In Südafrika gebe es nicht nur die typische Vaterrolle, meint van den Berg. Lebenspartner der Frauen, Verwandte oder Adoptivväter spielten auch eine wichtige Rollen. »71 Prozent der Kinder leben mit einem Mann im Haushalt.« Es gehe um die Frage, wie sie im Leben des Kindes präsent sein könnten. Die Organisation hat mit dem Projekt »MenCare+« in den Townships Khayelitsha und Mitchells Plain rund um Kapstadt etwas bewirkt. Riesige Plakatwände an den Straßen und Werbung durch die Radiostationen haben auf das Thema aufmerksam gemacht. »Wir haben mit Müttern und Vätern direkt in den Gemeinden gesprochen und das Ergebnis ist gut«, sagt van den Berg. Mehr Väter kämen nun in die Kliniken zu den Müttern und Kindern. Sie täten auch mehr für ihre eigene Gesundheit, machten zum Beispiel HIV-Tests.
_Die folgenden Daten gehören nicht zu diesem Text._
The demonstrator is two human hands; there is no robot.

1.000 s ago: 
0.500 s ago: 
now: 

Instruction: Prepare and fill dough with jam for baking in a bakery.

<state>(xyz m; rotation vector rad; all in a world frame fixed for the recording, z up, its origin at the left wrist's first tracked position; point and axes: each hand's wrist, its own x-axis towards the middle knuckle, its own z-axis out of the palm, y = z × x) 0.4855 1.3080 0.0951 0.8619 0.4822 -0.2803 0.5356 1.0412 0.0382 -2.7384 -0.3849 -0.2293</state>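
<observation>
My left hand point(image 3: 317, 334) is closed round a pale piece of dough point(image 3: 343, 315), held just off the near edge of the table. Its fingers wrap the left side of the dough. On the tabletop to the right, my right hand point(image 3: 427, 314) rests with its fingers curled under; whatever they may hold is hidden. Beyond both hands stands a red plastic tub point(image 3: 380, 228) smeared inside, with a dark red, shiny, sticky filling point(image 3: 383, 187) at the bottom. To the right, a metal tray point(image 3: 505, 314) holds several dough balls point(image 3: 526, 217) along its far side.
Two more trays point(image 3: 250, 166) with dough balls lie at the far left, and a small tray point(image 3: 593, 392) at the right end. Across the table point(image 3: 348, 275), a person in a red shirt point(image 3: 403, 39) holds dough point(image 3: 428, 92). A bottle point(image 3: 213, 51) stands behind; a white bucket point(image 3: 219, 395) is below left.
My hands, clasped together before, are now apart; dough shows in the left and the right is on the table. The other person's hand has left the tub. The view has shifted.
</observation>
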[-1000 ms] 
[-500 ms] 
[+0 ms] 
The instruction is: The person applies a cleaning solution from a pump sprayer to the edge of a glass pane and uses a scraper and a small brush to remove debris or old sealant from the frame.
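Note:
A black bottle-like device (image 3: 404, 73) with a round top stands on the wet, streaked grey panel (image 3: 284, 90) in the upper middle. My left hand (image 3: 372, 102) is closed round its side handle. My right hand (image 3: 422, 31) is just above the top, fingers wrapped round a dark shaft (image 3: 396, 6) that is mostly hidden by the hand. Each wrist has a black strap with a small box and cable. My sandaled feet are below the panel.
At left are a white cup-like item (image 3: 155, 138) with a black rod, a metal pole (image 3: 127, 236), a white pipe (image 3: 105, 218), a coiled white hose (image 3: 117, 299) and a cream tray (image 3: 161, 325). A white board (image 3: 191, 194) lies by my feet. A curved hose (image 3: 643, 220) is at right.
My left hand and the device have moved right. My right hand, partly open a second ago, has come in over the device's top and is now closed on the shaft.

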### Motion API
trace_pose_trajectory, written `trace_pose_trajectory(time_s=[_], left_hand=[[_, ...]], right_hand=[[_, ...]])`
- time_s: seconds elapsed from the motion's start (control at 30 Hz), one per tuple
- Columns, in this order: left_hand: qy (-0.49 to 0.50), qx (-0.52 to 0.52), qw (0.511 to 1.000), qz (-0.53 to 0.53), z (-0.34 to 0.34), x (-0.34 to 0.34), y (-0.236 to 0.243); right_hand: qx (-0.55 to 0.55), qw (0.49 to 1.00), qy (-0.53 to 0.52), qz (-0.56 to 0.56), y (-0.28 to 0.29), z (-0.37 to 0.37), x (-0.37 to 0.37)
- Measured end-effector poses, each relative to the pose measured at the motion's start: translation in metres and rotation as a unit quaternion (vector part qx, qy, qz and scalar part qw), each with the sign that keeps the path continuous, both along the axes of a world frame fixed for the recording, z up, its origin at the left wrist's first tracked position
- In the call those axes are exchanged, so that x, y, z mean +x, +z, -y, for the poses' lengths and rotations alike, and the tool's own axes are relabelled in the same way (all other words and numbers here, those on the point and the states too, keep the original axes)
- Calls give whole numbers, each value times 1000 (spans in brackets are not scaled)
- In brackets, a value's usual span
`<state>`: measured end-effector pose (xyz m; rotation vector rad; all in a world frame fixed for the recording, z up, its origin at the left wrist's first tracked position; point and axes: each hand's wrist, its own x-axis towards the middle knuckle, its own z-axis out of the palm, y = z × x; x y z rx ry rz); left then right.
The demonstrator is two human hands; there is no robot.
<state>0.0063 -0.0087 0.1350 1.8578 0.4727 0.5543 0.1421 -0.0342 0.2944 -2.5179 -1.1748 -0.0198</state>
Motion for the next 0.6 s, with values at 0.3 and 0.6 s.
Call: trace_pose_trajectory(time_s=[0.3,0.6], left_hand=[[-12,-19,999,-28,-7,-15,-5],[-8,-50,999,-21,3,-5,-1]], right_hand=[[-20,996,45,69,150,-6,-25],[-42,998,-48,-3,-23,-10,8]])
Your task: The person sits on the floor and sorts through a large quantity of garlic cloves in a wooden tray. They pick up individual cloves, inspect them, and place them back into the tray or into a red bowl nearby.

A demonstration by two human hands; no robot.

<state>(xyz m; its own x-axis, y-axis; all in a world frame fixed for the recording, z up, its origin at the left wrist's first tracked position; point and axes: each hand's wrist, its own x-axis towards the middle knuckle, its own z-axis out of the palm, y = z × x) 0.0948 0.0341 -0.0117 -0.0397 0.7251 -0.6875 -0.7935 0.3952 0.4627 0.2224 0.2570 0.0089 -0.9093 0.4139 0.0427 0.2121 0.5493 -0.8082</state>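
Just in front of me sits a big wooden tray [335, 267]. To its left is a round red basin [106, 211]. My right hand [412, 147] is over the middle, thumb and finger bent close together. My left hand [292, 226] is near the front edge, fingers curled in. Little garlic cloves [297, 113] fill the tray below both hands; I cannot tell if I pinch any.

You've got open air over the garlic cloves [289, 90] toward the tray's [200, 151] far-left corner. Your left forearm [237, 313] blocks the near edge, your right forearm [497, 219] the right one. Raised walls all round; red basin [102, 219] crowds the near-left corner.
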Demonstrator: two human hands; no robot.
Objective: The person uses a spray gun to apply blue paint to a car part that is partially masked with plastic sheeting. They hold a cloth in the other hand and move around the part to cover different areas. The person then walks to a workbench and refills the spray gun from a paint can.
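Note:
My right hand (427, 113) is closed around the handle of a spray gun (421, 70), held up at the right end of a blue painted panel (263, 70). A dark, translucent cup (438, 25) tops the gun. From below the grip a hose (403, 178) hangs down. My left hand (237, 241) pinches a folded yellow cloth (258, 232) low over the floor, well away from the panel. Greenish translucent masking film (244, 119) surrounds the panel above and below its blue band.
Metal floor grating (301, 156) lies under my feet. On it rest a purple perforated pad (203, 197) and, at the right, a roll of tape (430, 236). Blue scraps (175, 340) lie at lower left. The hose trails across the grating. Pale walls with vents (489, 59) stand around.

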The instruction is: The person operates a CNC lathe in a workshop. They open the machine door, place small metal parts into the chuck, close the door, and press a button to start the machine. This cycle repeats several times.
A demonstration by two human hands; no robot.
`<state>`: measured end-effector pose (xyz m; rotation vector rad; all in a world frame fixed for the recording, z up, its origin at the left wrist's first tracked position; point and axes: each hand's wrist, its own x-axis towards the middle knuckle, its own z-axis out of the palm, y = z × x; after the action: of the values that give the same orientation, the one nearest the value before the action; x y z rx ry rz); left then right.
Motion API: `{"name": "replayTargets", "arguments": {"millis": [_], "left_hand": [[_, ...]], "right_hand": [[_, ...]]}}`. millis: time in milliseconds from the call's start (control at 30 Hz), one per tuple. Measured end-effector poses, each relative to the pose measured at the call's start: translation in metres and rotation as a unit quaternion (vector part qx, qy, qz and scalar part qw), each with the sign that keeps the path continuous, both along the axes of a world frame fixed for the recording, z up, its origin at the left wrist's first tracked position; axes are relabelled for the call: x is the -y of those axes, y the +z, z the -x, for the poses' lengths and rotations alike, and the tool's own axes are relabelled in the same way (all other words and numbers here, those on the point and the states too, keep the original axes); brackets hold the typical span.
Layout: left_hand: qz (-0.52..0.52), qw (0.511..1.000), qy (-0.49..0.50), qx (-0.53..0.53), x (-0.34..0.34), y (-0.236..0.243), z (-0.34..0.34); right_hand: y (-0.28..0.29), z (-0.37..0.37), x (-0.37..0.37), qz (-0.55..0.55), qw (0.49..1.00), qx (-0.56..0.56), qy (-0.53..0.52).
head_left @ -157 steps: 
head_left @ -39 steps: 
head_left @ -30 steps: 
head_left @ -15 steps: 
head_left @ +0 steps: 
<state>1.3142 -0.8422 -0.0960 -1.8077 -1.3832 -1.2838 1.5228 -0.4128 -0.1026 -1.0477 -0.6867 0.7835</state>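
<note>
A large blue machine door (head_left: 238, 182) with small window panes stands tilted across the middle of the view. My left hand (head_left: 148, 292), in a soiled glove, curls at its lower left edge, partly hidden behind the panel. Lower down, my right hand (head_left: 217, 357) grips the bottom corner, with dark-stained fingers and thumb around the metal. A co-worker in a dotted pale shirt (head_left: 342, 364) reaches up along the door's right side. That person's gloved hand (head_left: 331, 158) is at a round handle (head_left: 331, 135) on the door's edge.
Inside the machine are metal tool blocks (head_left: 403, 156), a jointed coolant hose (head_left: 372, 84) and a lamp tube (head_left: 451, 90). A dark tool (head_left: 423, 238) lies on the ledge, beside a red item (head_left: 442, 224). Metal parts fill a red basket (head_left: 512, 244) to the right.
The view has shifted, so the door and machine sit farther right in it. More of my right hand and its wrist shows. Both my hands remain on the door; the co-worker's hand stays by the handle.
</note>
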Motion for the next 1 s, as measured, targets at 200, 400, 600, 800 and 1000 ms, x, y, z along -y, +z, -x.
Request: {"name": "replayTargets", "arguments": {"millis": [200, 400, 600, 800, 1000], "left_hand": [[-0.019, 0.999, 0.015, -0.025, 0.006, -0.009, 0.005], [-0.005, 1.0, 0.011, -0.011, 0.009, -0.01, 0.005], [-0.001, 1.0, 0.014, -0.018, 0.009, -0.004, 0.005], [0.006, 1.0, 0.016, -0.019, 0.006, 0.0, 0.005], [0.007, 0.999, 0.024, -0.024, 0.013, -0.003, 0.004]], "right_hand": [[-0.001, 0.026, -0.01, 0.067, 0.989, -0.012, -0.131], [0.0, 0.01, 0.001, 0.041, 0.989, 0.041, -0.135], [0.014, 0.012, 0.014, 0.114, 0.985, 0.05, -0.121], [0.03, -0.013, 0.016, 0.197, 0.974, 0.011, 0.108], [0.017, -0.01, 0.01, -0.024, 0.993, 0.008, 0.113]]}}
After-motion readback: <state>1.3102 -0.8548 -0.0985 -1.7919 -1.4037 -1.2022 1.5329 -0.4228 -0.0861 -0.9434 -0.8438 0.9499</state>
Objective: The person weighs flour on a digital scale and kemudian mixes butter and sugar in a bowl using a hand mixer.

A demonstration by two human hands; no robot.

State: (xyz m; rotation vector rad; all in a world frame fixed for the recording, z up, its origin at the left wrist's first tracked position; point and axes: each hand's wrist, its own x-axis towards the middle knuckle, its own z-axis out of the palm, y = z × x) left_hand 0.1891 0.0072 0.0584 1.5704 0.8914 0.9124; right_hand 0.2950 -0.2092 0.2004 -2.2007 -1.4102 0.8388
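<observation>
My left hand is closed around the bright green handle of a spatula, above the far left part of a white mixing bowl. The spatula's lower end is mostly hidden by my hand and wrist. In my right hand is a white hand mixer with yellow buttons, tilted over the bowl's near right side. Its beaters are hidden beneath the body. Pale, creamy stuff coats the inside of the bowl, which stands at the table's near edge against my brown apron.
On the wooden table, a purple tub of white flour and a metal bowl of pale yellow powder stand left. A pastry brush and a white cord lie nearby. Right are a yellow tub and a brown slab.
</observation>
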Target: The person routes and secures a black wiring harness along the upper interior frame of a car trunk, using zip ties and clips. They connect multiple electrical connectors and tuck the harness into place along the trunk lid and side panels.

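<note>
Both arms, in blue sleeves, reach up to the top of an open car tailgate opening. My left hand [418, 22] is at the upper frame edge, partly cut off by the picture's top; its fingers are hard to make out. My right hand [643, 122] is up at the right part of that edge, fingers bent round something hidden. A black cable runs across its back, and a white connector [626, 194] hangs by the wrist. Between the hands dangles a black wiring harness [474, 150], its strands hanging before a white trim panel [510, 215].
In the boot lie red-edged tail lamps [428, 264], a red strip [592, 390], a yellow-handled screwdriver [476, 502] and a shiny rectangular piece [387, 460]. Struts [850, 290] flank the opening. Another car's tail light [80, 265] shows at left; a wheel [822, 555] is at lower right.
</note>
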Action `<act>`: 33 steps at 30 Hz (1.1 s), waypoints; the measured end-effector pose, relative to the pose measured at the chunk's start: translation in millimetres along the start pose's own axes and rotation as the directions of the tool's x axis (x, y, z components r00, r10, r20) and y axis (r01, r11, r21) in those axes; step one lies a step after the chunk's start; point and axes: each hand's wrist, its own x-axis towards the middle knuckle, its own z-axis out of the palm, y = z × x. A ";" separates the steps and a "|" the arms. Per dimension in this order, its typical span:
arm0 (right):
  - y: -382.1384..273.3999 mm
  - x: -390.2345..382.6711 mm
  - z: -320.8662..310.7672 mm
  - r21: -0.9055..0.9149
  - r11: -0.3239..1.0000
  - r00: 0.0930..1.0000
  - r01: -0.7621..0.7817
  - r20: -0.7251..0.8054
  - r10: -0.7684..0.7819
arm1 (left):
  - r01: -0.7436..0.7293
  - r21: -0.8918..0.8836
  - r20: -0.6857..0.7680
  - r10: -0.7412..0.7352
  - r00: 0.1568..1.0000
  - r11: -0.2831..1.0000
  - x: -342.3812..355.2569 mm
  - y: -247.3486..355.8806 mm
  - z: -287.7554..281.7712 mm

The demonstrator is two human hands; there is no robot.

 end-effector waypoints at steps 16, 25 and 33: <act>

»Männer sind traditionsgemäß nicht sehr in Gesundheitsfragen involviert«, sagt van den Berg. »Frauen tragen bisher die Last.« Sie arbeiteten acht Stunden mehr unbezahlt für die Kinder und im Haushalt als ein Mann in Südafrika. »MenCare+« habe einen Stein ins Rollen gebracht. Das vom niederländischen Außenministerium geförderte Projekt lief von 2013 bis 2015. Dabei waren auch Brasilien, Ruanda und Indonesien.
»Südafrika kam nicht in die zweite Finanzierungsrunde, wir sind ein Schwellenland und viele ausländische Gelder fallen derzeit weg«, sagt van den Berg. Das Modell sei aber mit Erfolg auf andere Länder übertragen worden – auf Uganda und Libanon. Indonesien und Ruanda erhielten erneut Gelder.
Und: Das Sonke Gender Justice Netzwerk macht trotz des Geldstopps weiter. Es konzentriert sich auf die Männer in den Familien und trainiert Sozialarbeiter_innen mit Hilfe anderer Organisationen. Auch religiöse Führer_innen sollen in den Diskurs involviert und Rollenstereotype aufgebrochen werden. Van den Berg meint: »Die ganze Gemeinde lernt von jedem einzelnen.«
Martina Schwikowski lebt und arbeitet als Korrespondentin in Johannesburg.